Cuando murió encontramos una caja que tenía guardada con muchos papelitos con pedidos a Dios y a la Virgen de Luján. En esos papelitos escribía pedidos, por su salud, por Sofía, una nena que había desaparecido misteriosamente en el sur del país, por el asfalto para el barrio, por sus nietos, por la adicción de mi hermano, por mis problemas económicos. También había fotos y alguna cadenita que había dado por perdida junto a una estampita de un santo.

Hija de padre sirio, Mamut, un turco hermoso –decía– , que tenía tiendas de venta de telas y que murió cuando era una niña. Su madre, la abuela Berta, era de origen desconocido. Sólo sabíamos que la abuela Berta era hija de una mujer muy bella de nombre Rosario. Mi bisabuela Rosario tenía  ojos celestes y a los 15 años se había ido de la casa. Se comentaba en el pueblo que andaba por las tolderías de los indios del lugar. ”Malas lenguas”, decía mi mamá. La abuela Berta era de ojos color noche profunda y tenía un pelo largo que lo usaba armado en trenzas renegridas y gruesas.

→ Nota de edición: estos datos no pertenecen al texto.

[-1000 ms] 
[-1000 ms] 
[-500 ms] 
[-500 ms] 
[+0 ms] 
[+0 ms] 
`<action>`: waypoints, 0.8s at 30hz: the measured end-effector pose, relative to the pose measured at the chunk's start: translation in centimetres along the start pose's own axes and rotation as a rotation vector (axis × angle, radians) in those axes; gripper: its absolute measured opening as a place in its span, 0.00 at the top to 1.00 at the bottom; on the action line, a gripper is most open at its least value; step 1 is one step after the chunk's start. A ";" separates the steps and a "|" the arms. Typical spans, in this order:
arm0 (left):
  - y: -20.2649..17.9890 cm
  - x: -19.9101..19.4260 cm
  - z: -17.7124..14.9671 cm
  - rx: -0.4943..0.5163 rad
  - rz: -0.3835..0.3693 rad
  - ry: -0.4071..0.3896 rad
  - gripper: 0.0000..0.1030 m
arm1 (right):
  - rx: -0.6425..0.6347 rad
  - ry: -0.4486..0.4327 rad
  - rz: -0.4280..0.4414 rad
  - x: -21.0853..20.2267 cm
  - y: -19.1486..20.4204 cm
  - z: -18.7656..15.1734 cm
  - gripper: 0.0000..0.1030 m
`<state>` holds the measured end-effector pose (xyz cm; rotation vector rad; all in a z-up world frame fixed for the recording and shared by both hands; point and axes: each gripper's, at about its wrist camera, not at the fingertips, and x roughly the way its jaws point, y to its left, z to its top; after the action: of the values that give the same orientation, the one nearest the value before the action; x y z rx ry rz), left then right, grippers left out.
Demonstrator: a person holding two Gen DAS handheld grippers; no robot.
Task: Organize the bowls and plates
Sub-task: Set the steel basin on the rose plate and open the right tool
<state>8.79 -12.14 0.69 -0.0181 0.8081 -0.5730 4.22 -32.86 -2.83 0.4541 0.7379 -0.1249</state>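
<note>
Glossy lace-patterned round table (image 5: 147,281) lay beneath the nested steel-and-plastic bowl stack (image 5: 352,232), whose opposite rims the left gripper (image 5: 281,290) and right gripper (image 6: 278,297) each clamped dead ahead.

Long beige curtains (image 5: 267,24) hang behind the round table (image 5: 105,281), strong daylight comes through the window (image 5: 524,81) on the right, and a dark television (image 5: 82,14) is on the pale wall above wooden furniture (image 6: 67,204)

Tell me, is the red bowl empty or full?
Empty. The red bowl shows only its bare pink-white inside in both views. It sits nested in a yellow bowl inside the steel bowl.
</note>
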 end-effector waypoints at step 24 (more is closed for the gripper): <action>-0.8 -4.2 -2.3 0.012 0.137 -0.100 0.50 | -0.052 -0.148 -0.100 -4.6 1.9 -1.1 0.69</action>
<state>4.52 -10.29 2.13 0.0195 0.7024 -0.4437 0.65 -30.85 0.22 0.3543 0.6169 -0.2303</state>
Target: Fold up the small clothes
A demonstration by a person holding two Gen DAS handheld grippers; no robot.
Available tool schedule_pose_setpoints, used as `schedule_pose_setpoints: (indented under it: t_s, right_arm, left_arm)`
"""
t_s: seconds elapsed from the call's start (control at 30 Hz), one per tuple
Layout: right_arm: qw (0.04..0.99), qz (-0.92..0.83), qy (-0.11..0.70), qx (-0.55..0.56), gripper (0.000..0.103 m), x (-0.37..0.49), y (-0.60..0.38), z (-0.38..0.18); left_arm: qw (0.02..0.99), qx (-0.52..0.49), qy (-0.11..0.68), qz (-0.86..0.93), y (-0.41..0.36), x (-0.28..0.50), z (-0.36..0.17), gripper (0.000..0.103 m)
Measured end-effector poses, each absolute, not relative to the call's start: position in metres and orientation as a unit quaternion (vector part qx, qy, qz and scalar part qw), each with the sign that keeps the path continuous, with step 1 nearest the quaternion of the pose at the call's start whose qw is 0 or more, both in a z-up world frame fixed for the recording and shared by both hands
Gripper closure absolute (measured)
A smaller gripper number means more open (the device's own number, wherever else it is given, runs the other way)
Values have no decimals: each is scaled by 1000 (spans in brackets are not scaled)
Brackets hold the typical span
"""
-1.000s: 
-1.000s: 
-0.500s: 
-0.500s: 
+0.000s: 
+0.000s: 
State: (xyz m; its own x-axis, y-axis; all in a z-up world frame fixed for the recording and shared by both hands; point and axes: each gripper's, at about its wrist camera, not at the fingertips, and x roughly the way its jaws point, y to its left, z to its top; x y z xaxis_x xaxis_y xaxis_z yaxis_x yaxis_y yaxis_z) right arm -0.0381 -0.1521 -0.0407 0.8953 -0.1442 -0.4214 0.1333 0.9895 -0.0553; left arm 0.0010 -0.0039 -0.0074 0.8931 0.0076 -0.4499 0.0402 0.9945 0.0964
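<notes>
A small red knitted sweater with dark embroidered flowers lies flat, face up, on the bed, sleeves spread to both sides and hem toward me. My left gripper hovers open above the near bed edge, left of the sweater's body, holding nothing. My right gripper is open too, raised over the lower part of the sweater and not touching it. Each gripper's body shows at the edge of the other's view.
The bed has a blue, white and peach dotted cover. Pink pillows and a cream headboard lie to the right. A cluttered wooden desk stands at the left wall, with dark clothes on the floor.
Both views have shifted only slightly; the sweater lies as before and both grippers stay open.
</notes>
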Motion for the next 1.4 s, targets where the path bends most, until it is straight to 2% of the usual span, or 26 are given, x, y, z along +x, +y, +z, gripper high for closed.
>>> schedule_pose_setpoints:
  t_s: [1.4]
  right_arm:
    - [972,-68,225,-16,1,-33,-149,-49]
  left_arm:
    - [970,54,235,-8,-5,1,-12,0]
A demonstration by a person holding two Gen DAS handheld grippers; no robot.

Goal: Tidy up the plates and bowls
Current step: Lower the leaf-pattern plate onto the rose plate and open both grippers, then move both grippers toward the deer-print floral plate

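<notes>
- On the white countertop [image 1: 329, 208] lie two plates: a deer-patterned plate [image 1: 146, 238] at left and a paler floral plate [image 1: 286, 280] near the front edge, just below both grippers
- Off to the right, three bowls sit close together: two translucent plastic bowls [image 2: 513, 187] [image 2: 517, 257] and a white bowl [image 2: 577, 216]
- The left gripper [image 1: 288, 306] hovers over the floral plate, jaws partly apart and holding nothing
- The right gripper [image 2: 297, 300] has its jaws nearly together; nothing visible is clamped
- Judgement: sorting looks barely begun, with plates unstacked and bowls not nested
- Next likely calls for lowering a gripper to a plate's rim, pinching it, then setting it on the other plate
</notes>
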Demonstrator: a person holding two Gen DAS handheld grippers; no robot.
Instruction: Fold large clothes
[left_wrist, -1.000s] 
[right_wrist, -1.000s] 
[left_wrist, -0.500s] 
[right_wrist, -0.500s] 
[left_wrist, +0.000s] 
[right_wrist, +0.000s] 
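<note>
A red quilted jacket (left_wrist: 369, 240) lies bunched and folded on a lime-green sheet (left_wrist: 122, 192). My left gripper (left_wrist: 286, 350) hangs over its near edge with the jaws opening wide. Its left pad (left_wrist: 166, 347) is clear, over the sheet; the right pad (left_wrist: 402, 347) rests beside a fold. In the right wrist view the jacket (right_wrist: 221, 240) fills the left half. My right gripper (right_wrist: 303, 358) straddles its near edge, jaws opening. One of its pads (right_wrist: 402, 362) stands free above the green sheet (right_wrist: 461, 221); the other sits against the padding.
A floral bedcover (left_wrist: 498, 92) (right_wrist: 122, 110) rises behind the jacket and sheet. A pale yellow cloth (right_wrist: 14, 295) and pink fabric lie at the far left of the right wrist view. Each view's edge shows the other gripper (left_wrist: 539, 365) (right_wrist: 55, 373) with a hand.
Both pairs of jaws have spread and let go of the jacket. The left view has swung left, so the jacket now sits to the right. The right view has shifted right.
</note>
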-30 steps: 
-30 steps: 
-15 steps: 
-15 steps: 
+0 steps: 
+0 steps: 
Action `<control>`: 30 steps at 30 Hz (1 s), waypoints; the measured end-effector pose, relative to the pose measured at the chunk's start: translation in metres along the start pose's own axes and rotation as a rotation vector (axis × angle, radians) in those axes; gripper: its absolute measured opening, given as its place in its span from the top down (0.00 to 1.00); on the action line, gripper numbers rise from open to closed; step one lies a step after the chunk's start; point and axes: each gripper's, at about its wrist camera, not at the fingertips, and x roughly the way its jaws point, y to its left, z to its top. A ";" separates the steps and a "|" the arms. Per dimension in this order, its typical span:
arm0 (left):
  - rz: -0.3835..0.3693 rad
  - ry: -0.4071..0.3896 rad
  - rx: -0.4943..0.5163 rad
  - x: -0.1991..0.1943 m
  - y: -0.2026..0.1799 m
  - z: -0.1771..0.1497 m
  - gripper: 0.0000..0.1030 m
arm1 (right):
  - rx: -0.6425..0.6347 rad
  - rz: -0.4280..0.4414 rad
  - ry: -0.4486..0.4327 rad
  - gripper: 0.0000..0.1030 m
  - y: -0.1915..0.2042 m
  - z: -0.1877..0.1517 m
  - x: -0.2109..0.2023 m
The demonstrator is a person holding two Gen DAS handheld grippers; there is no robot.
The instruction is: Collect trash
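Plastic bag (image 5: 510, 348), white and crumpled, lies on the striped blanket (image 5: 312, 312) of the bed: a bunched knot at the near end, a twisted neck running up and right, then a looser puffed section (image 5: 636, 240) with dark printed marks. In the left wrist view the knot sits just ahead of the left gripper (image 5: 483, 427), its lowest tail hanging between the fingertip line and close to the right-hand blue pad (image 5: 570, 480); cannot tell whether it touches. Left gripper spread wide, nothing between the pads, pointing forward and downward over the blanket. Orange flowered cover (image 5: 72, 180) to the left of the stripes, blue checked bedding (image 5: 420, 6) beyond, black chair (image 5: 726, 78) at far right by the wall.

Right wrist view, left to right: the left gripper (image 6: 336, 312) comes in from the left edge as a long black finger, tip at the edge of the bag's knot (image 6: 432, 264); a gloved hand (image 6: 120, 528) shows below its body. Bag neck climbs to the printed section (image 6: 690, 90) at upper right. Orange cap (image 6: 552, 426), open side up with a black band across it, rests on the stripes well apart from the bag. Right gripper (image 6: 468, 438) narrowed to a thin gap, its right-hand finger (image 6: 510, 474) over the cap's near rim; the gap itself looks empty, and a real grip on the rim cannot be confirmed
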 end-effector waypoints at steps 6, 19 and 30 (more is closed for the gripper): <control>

La Rosita nunca te abrazaba ni te decía te quiero. Ella decía que su madre la había criado así, pero que eso no la hacía mala madre. Cuando se juntaba con sus hermanas discutían sobre este tema. Mis tías decían que esa falta de expresión de amor les había dejado marcas en el cuerpo y en el alma. Yo adhiero a esta última teoría.

La Rosita te mandaba a la escuela con un gorro de lana marrón tipo pasamontaña que nadie usaba. Te decía que no te lo sacaras para no enfermarte. Y andá a desobedecer lo que te decía. Y andá a pensar que a la escuela podías ir a “pavear”. Porque a la Rosita le costaba mucho, demasiado, mandarte a la escuela. En el barrio los vecinos decían con sumo respeto y admiración: las hijas de la Rosita, la viuda, van a la secundaria. Y claro, no eran tiempos de secundaria obligatoria ni de derechos universales.

La Rosita quedó viuda a los 32 años con dos nenas y una panza de 8 meses y medio. Desde ese invierno de junio veneró en su memoria y en los eternos domingos de cementerio a mi viejo. Dos años después se juntó con un tipo que le sumó a sus días pobreza y golpes. Y a nosotras, un hermano que le daba sentido a los días de terror.

Aprendió a convertir la nada en comida cada día hasta que le salió la pensión. Y después también. Me dejó como única herencia material una tapa de olla con la que hacía la mejor tortilla de papas del mundo y la memoria emotiva para repetirla y que me salga casi tan bien como a ella.

Conoció todas las formas del dolor. De niña y de mujer. Todas. Todas. Todas. Y nosotros las conocimos con ella.

Yo pensaba en una época que muchos de esos dolores que pasó eran inevitables. Inevitables para ella, y para nosotros, sus hijos. Y me prometía a mí misma que yo no iba a repetir esos pasos. Muchas veces la juzgaba y otras la indultaba como si tuviera la potestad para hacerlo.

Conservo recuerdos de  retazos de su cara sonriente, como el día que le dio el primer baño a mi primera hija porque yo no me animaba a hacerlo. O la del día que fue abanderada de la escuela de adultos donde terminó la primaria porque de chica llegó hasta cuarto grado.

En sus últimos días de vida, me atormentaba un pensamiento. Varias noches entré a su habitación y la miré sabiendo que el tiempo se me terminaba antes de que se durmiera definitivamente. Necesitaba pedirle algo y no me animaba. Una noche me quedé a cuidarla con mi hija. Pude sacar fuerzas y hacerlo justo ese último día de conciencia que tuvo. Me acerqué a su cama y le pedí que me dijera que me quería. Ella, con los ojos y el cuerpo rotos de dolor me miró y dijo: Silvia, te quiero.

Yo siempre lo supe. Ella me amó y yo también. Como amamos las mujeres. Como estamos aprendiendo a amar.